At The Gates – To Drink From The Night Itself


A new album only four years after their last release? At The Gates are almost returning to their productivity levels of the early-to-mid 1990s. To Drink From The Night Itself (Century Media) is the second album since the Swedish Melodic Death Metal pioneers reformed in 2008, and sixth overall.

It’s the first without co-founding guitarist Anders Björler (also of The Haunted), who had departed from the band in March 2017, and first to feature guitarist Jonas Stålhammar. But despite the departure of such a key member, the band still manage to create an album that sounds fresh, energetic, and heavy.

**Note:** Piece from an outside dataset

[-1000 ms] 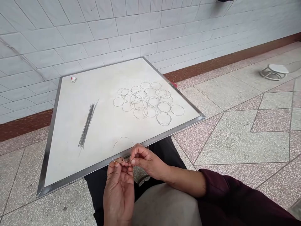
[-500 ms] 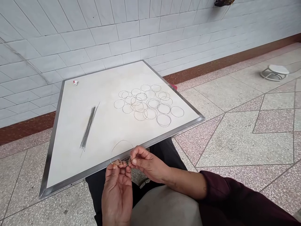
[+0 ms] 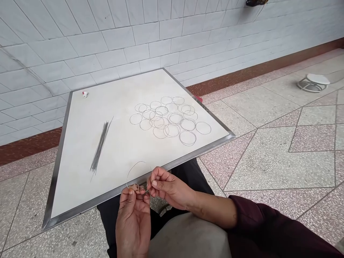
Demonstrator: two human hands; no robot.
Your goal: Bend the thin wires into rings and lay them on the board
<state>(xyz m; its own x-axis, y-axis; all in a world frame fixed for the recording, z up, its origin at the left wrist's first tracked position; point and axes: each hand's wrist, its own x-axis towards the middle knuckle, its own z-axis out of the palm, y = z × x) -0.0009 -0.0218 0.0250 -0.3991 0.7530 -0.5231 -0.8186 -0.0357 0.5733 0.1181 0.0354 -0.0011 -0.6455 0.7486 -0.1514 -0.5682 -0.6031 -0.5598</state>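
Wire [image 3: 139,161], curved, over near edge of counter [image 3: 115,102]. Counter's right half: overlapping rings [image 3: 180,124]. Near edge: left hand [image 3: 134,216], right hand [image 3: 172,188], fingers of both pinching wire. Left side: rod bundle [image 3: 100,147]. Far-left corner: red-white object [image 3: 85,94].

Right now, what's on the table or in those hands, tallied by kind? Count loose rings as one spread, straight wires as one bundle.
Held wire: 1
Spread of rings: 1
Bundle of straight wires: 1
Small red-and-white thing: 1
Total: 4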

To Drink from the Night Itself isn’t the instant adrenaline rush of the band’s seminal 1995 classic, Slaughter of the Soul (Earache). Like it’s 2014 predecessor, At War With Reality, it is instead an album that combines and balances the crushing speed of classic ATG with a slower, darker material akin to the likes of Terminal Spirit Disease or With Fear I Kiss the Burning Darkness (both Peaceville).

While there’s very little to pick between them, To Drink From The Night Itself pips At War with Reality, if only just. To Drink… feels just a little leaner and better crafted than its predecessor. The band can still find the perfect balance between Death Metal groove, infectious Thrash, and an ear for a catchy melody. ‘In Nameless Sleep’ and ‘Daggers of Black Haze’ boast especially satisfying guitar solos, while ‘Palace of Lepers’ feels like it could be a crowd-pleaser live. The title-track and lead single is probably the most instantaneous and memorable of the songs on offer; furious drumming and catchy shredding making a powerful opening statement. From there the albums blitzes along: the likes of ‘Stare Bound in Stone’, ‘The Chasm’, and ‘Seas of Starvation’ all follow the classic template of brisk, moreish hits of heavy headbangers, all to great effect.

It’s not a perfect record, though. Melodeath is a style that’s been done to death – partly down to the influence of Tomas Lindberg & co. – and there’s little on here that the band or their imitators haven’t done before; ‘The Colours of the Beast’ is a forgettable mid-paced number, while there’s a few faster songs that probably have been trimmed without the listener missing anything. That being said, this album feels a lot shorter than its forty five minute runtime and still leaves you hungry for more.

To follow up Slaughter of the Soul with a new album nearly two decades later and come out with your head held high was an impressive enough feat.. And for the follow up to that album to be even better is more impressive still. Another quality entry in the At The Gates catalogue.